Two Challenges: Economic Recovery, Political Devolution – II

- colombotelegraph.com

By Sachithanandam Sathananthan

Dr. Sachithanandam Sathananthan

Nation building

The crumbling British South Asian Empire spat out three bloodied rumps. Their dominant elites dignified them as “independent States” and have struggled to squeeze the multiple nationalities – nations lacking their own States – into the elite’s imagined “composite nation”. The tortuous process has been glorified as “inclusive nation building”, which in reality is more like how sausages are made.

The simile does not suggest that history may be ignored when arbitrarily flavouring a country’s culture. Pakistan’s Quaid-e-Azam (“Great Leader”) and first Governor-General Mohammad Ali Jinnah discovered that fact when he kicked off the vaunted nation-building within months of the Dominion’s “independence”. His new government in Karachi announced Urdu and English shall be the State languages in November 1947. The use of English was offered as a sop, a holding position, soon confirmed when the Education Minister swiftly made preparations to declare Urdu as the sole official language.
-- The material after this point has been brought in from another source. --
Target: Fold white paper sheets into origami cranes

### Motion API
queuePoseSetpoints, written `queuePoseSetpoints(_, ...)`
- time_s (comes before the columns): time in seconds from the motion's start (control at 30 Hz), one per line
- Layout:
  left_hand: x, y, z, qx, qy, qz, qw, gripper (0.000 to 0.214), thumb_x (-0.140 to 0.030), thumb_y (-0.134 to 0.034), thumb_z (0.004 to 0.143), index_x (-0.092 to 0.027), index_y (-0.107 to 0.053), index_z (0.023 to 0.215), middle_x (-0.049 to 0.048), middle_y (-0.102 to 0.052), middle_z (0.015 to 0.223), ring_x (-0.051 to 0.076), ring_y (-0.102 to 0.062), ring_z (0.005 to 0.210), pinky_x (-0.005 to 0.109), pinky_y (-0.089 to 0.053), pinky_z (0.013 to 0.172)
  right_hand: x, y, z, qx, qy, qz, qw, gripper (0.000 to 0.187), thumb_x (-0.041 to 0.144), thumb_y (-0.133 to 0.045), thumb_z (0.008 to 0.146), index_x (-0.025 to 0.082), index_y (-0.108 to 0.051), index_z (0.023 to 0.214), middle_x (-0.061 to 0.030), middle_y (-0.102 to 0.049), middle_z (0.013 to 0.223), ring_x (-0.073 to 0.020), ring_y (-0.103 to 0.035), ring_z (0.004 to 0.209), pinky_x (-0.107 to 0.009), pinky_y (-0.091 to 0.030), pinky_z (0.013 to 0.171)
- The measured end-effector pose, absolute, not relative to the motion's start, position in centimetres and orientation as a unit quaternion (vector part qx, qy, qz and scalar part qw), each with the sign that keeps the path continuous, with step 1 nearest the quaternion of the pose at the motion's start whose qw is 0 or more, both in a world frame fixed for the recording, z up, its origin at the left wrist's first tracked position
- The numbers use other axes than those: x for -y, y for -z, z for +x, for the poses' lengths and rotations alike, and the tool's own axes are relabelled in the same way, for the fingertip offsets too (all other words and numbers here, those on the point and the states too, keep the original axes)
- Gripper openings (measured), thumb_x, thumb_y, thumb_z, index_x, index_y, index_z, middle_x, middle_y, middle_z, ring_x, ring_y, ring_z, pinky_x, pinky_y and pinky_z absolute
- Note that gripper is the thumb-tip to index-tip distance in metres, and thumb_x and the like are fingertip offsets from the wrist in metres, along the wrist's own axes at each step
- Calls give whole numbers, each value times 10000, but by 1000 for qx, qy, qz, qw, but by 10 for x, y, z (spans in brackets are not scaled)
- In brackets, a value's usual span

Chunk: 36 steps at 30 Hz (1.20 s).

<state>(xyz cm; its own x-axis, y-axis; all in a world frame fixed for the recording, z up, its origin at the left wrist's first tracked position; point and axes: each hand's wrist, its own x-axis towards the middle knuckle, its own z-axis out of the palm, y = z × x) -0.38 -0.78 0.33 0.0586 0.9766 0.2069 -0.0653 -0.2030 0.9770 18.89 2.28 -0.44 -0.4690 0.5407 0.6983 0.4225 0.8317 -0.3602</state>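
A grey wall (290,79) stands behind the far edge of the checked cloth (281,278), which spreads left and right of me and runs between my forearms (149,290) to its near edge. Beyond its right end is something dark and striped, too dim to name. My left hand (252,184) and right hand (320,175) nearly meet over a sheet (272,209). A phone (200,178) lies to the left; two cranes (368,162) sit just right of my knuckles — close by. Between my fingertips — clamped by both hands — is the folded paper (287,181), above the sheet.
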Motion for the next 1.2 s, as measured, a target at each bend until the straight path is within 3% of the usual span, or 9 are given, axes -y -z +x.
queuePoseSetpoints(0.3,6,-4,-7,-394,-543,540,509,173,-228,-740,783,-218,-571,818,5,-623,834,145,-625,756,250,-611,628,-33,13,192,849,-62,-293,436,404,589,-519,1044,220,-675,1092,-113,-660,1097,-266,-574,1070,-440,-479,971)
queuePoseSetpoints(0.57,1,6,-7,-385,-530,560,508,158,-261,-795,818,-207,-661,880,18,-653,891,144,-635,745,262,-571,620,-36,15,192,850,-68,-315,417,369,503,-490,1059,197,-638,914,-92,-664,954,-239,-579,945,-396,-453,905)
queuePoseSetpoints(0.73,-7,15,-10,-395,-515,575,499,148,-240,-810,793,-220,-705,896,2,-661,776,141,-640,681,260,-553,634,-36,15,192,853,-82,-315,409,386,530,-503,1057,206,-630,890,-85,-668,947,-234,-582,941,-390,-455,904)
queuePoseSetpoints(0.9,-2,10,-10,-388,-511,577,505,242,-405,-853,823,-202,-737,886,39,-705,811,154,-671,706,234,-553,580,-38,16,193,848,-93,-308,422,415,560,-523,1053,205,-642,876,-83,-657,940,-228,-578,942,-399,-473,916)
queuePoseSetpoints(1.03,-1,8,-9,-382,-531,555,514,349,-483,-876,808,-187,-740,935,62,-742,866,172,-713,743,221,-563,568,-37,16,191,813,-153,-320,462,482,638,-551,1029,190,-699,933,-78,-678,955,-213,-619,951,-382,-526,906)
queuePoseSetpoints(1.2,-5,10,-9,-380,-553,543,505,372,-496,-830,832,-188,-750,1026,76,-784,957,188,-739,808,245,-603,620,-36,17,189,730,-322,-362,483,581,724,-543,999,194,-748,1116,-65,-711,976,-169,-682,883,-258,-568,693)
He brushed aside the sentiments of East Pakistan’s Bengali scholars who reasoned that if Urdu becomes the state language, their own people would be turned ‘illiterate’ overnight and made ‘ineligible’ for employment in the public sector. Bengali  students in Dhaka rallied, demanding Bangla too be made an official language of Pakistan.

As public outrage boiled over, Jinnah arrived on his first visit to Dhaka in March 1948. He informed Bengalis that Pakistan is a new country, that Pakistanis must stand united against external enemies [India]. Allegedly to solidify a unity between Pakistanis living in the western and eastern wings, he reiterated Urdu must be adopted as the sole official language. Ironically Jinnah was functionally illiterate in Urdu. His almost colonial action in East Bengal, renamed East Pakistan in 1952, invigorated the Bangla Language Movement, shattered the social basis of the unity he claimed to seek and deepened disunity.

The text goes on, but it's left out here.